=== Begin Enclosure ===

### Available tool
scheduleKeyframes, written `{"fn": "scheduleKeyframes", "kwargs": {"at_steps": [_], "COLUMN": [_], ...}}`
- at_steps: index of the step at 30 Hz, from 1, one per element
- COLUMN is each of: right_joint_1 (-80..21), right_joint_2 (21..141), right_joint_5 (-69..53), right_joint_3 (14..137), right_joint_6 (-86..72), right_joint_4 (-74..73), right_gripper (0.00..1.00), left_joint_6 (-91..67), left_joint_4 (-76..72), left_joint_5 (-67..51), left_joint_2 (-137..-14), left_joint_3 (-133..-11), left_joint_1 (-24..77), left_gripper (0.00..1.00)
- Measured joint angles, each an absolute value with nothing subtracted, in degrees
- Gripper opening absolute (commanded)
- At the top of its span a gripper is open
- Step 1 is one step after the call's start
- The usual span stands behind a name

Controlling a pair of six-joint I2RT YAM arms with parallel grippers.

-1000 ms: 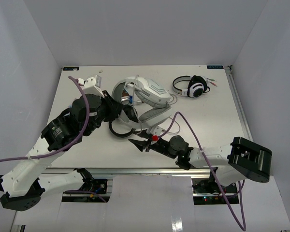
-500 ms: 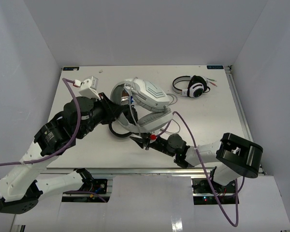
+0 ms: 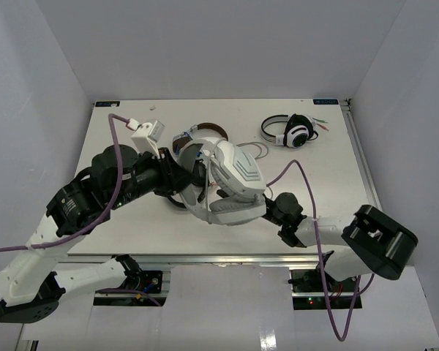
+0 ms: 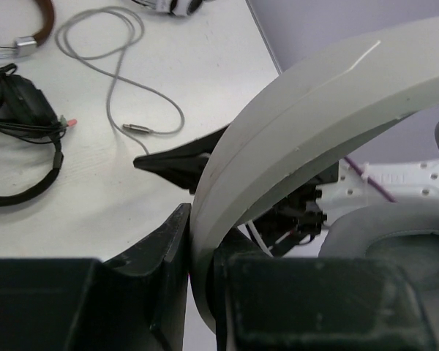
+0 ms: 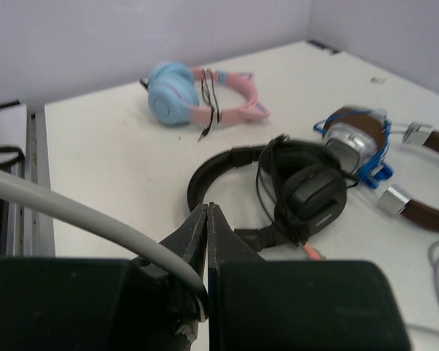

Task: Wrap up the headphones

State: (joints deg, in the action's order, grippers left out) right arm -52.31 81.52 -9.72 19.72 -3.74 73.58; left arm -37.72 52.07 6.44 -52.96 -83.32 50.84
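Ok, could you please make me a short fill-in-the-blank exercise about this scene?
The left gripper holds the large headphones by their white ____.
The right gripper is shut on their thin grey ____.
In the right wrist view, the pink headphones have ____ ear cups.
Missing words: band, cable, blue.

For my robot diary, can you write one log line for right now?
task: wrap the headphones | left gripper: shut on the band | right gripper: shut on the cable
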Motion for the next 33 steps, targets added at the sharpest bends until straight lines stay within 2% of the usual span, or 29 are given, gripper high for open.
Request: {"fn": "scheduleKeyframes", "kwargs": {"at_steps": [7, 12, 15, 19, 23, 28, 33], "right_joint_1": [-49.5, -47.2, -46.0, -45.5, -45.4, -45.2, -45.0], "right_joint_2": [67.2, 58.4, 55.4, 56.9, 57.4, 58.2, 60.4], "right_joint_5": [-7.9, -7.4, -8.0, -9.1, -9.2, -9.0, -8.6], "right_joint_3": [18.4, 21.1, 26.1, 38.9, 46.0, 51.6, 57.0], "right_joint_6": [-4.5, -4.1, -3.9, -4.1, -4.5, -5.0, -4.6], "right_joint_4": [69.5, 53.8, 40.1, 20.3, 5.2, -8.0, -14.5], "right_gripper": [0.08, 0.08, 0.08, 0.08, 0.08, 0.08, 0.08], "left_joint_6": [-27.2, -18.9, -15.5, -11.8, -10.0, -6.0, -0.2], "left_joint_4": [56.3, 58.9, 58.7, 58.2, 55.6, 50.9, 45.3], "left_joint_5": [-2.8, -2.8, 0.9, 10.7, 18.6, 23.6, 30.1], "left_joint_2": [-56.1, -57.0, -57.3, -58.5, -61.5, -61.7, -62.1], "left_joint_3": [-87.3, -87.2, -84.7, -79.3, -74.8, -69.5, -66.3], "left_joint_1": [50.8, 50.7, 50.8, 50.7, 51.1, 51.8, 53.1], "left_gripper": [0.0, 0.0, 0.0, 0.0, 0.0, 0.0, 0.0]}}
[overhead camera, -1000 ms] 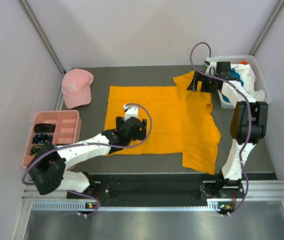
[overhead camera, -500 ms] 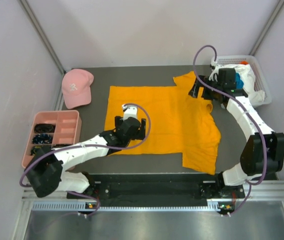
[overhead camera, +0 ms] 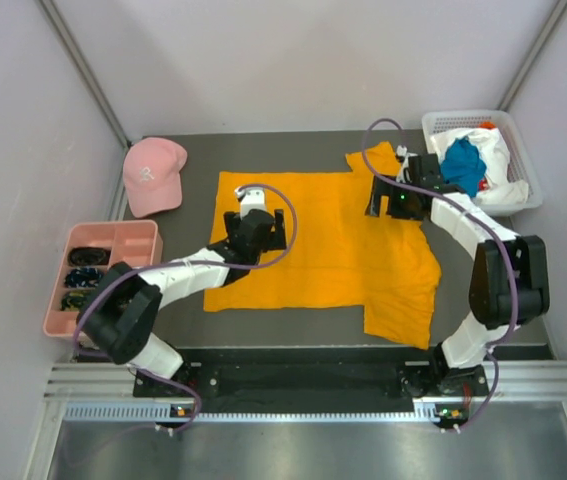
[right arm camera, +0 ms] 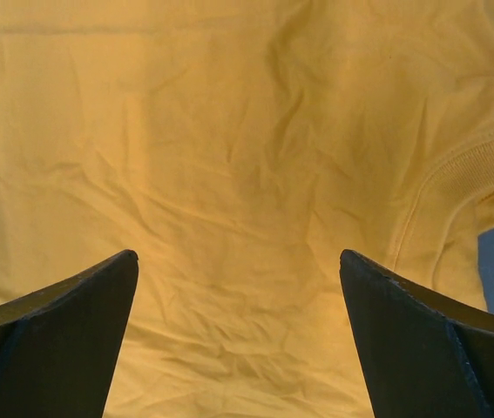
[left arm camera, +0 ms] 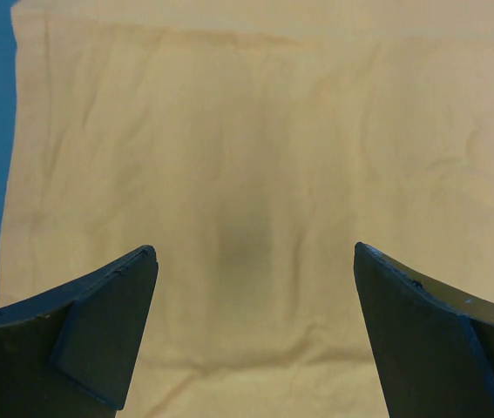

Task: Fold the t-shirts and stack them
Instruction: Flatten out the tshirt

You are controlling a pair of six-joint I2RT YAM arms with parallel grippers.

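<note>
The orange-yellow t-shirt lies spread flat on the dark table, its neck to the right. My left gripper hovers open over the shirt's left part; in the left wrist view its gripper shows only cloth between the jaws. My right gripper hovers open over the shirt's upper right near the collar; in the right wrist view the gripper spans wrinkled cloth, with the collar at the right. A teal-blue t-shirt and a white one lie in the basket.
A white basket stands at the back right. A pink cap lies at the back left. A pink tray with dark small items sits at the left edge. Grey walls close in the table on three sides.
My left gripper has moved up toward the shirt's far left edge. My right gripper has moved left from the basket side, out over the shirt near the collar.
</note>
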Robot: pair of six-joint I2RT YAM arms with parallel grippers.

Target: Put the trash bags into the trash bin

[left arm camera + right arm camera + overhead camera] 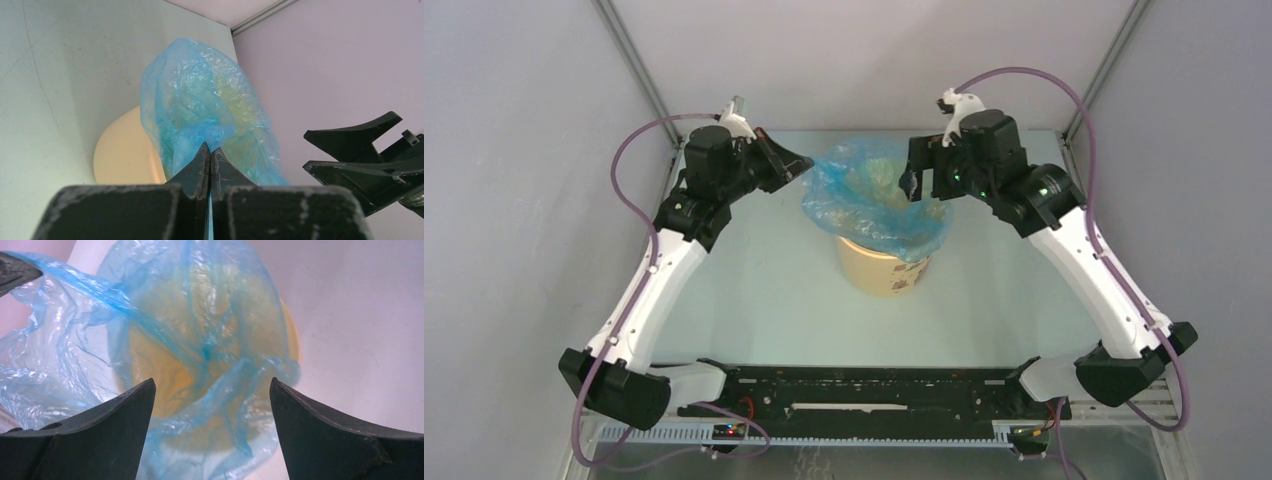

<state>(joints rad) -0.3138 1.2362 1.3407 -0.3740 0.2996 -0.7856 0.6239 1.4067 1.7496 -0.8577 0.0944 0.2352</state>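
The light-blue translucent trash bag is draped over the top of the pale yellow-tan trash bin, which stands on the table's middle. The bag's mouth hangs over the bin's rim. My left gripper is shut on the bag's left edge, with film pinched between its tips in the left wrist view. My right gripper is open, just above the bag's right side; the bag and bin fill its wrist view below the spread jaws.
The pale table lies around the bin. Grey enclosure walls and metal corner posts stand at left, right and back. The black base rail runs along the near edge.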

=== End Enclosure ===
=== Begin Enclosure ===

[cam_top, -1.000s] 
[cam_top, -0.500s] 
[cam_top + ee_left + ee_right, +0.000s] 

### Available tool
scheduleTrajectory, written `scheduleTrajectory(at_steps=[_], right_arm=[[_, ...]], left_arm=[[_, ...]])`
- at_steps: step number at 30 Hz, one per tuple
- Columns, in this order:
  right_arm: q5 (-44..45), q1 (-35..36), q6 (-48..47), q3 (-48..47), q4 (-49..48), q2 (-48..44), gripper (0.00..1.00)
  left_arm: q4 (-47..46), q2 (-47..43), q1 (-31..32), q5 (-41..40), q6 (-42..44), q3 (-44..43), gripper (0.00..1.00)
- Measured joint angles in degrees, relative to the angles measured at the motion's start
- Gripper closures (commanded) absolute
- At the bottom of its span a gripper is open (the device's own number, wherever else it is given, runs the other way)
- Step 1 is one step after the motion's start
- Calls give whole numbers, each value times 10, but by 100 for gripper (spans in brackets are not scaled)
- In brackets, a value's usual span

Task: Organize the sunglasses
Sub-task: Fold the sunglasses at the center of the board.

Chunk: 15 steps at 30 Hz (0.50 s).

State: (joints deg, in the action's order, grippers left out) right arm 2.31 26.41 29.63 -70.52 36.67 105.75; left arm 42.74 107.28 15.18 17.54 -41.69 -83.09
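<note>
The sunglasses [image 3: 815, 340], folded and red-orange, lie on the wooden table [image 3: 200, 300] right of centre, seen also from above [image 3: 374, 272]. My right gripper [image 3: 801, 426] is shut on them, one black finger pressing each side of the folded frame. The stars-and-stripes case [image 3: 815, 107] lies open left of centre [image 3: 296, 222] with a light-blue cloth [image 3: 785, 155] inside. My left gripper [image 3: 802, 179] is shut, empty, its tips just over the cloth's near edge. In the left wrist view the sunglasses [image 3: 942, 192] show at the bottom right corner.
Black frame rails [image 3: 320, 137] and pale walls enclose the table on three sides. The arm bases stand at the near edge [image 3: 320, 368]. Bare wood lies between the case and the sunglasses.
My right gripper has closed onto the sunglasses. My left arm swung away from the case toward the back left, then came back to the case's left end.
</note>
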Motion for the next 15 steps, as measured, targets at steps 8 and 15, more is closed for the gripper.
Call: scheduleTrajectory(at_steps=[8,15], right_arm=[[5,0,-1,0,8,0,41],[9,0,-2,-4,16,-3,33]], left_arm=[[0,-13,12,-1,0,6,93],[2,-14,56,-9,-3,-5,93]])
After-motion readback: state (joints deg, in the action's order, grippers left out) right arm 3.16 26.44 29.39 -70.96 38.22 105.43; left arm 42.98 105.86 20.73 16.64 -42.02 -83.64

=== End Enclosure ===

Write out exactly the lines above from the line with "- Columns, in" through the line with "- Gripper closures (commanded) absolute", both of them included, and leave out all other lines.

Finished task
- Columns, in this order:
  right_arm: q5 (-44..45), q1 (-35..36), q6 (-48..47), q3 (-48..47), q4 (-49..48), q2 (-48..44), gripper (0.00..1.00)
  left_arm: q4 (-47..46), q2 (-47..43), q1 (-31..32), q5 (-41..40), q6 (-42..44), q3 (-44..43), gripper (0.00..1.00)
- Measured joint angles in degrees, relative to the angles measured at the motion's start
- Gripper closures (commanded) absolute

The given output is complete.